HOW CAN I MAKE A DIFFERENCE?
The past few months have been a bit challenging, because of the circumstances that we’re living in right now. Between COVID-19 and the turmoil that is gripping our nation in the form of protests and rioting, the few months have been a bit challenging – at least for me. In fact, if I focus on the circumstances, it’s easy for me to get sucked into feeling despair and helplessness. I’m asking myself questions like: How can I make a difference? This feels too big for me to have any kind of impact. Whether it’s coronavirus or injustice and prejudice, I feel so inadequate.
CHOOSING MY HEADSPACE
But. That is not the headspace where I am choosing to live. I refuse to accept that my actions, however small and insignificant, won’t make a difference.
While I can – and will – write letters, petition, and protest, I believe that you cannot legislate change in people's hearts. Yes, a reimagining of policies and new laws needs to happen. But true change will have to go beyond that.
A couple of episodes ago, I shared a story about a little boy picking up starfish, one at a time, on a beach strewn with thousands, and throwing them back into the ocean. He believed that even if he couldn’t help all the starfish, he could help one at a time.
When it comes to making a difference, I’ve been thinking a lot about what I can do, where I am especially equipped and gifted, who is in my sphere of influence.
WHAT’S YOUR CALLING?
I believe that my – and possibly your – calling is to change the world, one teen at a time. To help each one feel seen. Heard. Understood. Valued. To treat each teen with dignity.

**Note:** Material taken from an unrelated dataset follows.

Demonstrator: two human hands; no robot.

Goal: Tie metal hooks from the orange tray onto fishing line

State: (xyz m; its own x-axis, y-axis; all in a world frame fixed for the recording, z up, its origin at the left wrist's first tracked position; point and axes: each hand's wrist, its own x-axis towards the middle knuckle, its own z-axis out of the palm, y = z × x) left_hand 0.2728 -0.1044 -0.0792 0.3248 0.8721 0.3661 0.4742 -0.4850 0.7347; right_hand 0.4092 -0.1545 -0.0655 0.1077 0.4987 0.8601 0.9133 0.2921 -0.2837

It’s so important to me that as I move forward, I cast a vision and work to create unity with my teens.
I know I’ve shared with you before that that is one of my biggest strengths and biggest challenges – I can so easily see the big picture. But the details are much harder for me. I have to lean in and do the hard work of laying out what the specifics look like.
In this case, here’s what I’ve come up with. Whether you’re a big-picture person or a detail guru, I’d like to invite you to join me in these things. Because when we all do something – microscopic or not – it adds up to big shifts in the world.
PLANS FOR MAKING A DIFFERENCE
Here is what I’m going to do to affect change in my world:
I’m going to show up in conversations – especially the hard ones.
Model what it looks like to graciously admit when I’m wrong
Be okay and lean in when I am called out
Call people out
Lean in when it’s hard and uncomfortable
I’m going to educate myself and then share what I’ve learned with my teens.
True history vs. what we’re taught in classrooms
Examine my unconscious bias & unhelpful thought patterns
Make it personal for my teens
I’m going to model and guide critical thinking with my teens.
Look at bias in all forms of media
Compare the big picture to personal experience
Be aware that I don’t know what I don’t know
Intentionally seek out those who don’t look like me to develop relationships. Period.
Proximity breeds understanding
I’m going to fiercely love my teens
Invest time
Become a student of who they are
Listen to them
Challenge their thinking
Communicate that they are heard and understood
Putting this list out there is a way of holding myself accountable for following through to make a difference – another challenge of mine, as I shared in the last episode.
A LIFELONG COMMITMENT TO MAKE A DIFFERENCE
I was listening to one of my favorite podcasters yesterday, as she spoke with her guest, Erica Courdae, whose job is to help companies and organizations facilitate conversations around challenging topics. As they had a very frank discussion about where the host missed the mark in issues of racial injustice and the systemic problems around it, Ms. Courdae pointed out that this is not a one-and-done issue. It’s complex and it’s going to take time, and a dedication to shifting mindsets, patterns, and behaviors that are often so embedded that we don’t even recognize them.
I am committed to engaging in that process and I’d love for you to join me in it. Whether you’re a parent of teens or a teacher of teens, I’m inviting you to make a difference. To start in your circle. To not discount the power of small steps. To tackle this head-on, one teen at a time.